**TASK DETAILS:**
Show each line of the records in which the word "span" occurs.

Segment Start: AVAILABLE DATA

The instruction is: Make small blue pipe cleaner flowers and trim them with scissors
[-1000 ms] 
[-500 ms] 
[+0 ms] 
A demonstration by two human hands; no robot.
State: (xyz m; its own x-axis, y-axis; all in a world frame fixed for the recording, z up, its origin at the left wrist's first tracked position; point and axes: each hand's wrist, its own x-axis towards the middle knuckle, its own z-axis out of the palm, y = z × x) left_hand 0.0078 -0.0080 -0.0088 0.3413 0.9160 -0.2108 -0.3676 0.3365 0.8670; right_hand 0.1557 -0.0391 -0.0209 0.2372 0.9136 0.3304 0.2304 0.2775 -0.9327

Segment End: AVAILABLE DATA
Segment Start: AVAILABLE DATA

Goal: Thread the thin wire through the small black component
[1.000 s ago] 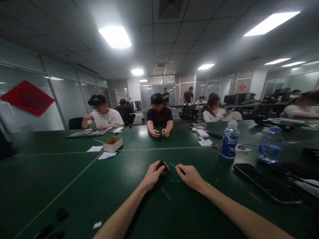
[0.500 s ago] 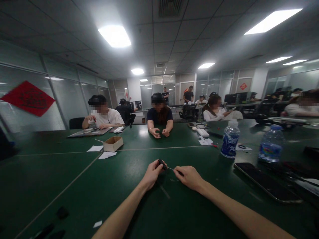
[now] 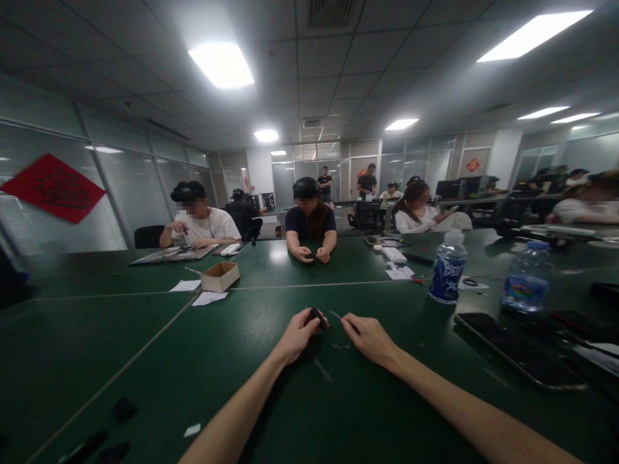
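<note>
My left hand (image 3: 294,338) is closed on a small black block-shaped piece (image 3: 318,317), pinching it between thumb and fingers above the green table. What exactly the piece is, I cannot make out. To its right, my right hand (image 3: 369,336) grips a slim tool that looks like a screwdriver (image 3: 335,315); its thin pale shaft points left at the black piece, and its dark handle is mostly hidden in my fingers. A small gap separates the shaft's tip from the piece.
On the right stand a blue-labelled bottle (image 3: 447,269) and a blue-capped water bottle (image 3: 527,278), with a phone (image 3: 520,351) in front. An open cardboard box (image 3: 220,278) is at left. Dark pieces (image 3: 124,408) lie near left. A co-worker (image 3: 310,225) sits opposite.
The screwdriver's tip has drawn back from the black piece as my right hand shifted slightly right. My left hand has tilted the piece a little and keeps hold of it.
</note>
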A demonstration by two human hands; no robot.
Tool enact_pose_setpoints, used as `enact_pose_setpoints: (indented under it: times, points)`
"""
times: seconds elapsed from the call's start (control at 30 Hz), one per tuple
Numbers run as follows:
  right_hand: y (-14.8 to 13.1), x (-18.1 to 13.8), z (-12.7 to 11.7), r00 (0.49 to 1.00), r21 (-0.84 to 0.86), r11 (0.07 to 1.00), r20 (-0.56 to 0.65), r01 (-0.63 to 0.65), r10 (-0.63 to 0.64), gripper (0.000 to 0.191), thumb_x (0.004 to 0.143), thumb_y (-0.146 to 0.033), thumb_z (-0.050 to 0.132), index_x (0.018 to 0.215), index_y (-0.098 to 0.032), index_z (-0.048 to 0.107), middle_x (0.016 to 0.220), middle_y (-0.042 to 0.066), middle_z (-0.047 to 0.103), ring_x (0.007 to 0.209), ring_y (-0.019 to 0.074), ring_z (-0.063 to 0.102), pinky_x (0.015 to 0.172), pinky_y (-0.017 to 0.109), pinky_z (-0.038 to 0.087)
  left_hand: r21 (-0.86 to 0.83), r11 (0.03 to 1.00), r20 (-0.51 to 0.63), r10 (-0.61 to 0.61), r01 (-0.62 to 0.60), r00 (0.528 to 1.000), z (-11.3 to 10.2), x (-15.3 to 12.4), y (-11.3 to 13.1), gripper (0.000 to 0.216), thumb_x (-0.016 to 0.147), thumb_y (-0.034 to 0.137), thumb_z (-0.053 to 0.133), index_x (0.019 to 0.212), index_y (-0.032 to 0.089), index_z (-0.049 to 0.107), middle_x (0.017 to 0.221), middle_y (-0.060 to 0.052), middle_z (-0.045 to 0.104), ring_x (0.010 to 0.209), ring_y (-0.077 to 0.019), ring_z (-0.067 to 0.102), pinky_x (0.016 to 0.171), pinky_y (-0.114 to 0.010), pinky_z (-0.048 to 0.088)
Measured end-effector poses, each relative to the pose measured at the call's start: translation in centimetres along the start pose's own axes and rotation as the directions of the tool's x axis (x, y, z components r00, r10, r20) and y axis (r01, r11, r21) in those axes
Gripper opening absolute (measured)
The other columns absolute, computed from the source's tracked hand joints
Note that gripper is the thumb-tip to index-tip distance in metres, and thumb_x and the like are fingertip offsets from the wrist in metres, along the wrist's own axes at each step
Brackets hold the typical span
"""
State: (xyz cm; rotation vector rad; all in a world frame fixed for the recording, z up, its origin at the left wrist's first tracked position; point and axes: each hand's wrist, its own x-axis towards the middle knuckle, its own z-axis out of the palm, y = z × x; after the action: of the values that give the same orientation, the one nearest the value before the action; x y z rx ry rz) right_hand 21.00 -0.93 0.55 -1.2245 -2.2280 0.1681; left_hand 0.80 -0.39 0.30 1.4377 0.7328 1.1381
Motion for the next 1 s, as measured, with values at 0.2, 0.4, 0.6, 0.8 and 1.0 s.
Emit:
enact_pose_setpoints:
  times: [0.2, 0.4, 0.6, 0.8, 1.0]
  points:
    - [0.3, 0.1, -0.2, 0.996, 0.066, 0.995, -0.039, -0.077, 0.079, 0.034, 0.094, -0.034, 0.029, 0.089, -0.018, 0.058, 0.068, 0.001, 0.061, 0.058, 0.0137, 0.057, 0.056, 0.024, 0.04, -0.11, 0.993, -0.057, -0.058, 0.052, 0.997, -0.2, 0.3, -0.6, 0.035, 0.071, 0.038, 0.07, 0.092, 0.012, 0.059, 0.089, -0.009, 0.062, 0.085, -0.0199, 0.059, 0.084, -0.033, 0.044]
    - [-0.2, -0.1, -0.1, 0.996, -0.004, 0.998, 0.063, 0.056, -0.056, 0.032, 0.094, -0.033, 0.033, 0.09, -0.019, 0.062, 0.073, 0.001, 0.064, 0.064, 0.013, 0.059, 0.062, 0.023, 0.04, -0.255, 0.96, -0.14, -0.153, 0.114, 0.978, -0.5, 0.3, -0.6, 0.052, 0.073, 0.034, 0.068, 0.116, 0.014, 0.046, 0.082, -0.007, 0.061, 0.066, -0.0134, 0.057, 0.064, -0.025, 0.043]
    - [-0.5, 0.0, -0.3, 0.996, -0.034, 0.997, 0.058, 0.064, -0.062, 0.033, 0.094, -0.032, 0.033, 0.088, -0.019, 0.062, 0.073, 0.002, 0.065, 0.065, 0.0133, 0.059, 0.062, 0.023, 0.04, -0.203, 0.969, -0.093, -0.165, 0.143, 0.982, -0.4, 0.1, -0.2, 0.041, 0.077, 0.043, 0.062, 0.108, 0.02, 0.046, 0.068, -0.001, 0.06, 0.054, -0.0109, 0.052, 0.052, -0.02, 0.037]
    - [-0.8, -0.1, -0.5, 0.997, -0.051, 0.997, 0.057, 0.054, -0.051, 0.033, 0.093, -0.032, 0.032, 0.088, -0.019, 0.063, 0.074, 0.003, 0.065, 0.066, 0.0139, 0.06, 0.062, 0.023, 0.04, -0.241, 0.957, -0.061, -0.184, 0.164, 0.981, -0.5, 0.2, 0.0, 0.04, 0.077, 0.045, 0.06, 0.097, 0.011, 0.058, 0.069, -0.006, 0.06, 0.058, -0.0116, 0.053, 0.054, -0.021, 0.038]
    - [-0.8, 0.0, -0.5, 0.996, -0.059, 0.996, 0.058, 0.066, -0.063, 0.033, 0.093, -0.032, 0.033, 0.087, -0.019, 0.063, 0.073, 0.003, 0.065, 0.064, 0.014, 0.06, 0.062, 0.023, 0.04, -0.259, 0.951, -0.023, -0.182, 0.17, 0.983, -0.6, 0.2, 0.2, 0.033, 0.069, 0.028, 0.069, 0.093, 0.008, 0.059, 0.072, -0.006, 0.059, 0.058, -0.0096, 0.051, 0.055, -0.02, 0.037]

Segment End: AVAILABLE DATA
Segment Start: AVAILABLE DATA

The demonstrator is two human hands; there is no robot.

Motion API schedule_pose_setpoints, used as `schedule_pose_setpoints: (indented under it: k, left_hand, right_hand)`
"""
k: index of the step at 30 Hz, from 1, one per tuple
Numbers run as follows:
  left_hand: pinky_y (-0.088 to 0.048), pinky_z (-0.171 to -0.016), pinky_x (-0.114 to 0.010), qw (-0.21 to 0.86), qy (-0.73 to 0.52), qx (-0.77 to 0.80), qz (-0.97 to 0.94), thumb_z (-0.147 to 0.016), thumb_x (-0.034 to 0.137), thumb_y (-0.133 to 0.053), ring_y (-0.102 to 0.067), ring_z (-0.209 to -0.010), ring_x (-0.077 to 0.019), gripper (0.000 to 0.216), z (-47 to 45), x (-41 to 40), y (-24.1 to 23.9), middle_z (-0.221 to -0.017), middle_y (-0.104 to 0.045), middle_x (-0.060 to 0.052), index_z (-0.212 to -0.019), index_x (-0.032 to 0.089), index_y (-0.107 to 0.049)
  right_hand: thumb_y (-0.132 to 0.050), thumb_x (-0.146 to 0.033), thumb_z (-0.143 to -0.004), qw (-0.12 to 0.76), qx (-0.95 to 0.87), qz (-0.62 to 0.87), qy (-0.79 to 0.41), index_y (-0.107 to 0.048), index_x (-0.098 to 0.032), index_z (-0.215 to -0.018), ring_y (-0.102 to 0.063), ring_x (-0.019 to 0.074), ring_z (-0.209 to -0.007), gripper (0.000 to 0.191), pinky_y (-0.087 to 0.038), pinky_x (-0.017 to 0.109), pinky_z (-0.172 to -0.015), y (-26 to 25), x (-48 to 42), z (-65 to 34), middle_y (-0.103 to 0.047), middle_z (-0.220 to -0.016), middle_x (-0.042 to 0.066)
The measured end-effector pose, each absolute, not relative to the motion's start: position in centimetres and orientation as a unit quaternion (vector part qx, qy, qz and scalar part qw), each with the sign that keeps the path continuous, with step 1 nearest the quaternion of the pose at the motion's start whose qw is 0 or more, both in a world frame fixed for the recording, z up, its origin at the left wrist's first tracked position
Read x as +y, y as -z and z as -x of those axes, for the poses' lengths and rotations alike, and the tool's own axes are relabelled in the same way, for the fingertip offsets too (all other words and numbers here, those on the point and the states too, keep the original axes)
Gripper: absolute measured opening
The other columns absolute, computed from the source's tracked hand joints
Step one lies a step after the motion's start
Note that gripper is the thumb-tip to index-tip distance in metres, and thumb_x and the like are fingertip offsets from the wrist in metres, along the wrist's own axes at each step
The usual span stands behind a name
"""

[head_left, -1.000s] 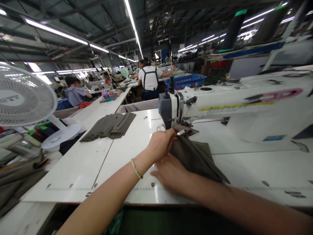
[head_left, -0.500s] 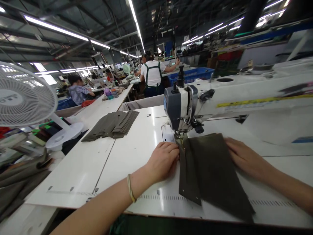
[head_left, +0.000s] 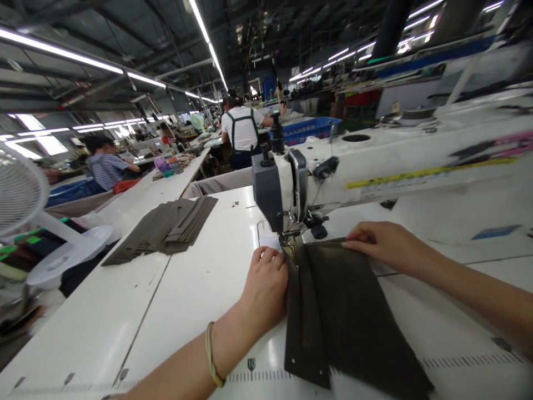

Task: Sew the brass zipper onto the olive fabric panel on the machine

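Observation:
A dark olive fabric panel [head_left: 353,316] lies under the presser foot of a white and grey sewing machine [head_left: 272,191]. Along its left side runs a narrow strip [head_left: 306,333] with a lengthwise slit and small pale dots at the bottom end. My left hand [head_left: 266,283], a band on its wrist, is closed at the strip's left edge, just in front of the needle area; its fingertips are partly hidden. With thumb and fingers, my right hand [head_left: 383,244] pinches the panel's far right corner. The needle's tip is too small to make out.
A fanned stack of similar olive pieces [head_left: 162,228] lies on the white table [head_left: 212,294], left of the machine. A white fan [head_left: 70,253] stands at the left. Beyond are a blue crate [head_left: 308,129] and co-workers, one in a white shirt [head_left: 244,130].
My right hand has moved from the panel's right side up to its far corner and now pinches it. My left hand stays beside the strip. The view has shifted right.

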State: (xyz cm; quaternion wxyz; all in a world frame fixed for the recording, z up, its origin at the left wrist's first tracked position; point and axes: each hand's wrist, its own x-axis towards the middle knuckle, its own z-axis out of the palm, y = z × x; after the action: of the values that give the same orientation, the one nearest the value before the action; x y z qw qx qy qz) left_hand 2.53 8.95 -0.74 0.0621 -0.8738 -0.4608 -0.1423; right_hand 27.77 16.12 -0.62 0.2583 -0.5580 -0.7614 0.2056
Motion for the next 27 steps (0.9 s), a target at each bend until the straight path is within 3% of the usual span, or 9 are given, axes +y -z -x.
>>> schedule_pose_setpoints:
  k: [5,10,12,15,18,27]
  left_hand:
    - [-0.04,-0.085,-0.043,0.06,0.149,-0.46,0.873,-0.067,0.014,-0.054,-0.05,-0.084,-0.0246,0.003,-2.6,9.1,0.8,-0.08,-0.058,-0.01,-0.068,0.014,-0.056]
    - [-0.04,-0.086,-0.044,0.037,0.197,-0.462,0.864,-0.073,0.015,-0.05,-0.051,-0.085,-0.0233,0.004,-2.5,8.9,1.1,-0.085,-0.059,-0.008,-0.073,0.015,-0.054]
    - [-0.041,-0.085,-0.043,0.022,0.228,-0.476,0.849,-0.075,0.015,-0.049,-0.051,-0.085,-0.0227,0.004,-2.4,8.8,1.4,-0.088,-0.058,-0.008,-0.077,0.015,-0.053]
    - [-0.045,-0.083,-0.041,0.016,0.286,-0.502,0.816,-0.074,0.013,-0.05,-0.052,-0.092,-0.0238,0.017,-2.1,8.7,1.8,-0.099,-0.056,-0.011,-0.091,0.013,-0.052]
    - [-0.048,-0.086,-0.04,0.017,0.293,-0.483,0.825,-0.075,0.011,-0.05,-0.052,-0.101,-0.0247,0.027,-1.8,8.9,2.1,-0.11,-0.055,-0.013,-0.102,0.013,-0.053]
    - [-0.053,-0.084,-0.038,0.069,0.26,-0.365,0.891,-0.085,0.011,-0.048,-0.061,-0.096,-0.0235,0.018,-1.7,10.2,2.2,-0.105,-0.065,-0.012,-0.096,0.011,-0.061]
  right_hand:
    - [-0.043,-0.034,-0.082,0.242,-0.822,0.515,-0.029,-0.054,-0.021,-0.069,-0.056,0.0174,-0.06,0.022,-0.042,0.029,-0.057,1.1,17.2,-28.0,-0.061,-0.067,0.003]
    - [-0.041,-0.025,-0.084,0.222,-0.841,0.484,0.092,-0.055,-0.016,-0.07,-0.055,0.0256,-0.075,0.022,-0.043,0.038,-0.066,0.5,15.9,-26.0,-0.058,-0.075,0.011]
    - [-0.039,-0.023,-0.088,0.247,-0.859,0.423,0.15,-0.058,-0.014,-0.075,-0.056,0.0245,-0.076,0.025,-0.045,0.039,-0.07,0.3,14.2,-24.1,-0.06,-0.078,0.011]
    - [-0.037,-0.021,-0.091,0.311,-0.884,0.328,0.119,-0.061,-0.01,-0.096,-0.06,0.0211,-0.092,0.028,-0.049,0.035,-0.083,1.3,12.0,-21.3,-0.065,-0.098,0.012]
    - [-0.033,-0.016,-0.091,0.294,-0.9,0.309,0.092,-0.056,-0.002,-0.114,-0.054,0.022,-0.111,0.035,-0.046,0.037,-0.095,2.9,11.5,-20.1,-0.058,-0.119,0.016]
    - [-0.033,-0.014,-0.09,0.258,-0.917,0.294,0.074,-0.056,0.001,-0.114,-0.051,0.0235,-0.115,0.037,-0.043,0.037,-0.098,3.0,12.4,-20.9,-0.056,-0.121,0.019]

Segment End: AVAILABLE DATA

**REPLY:**
Brackets hold the typical span
The usual span stands behind a name
Motion for the next 27 steps (0.9 s), a target at each bend until the straight path is within 3% of the usual span, or 9 are given, axes +y -z -x.

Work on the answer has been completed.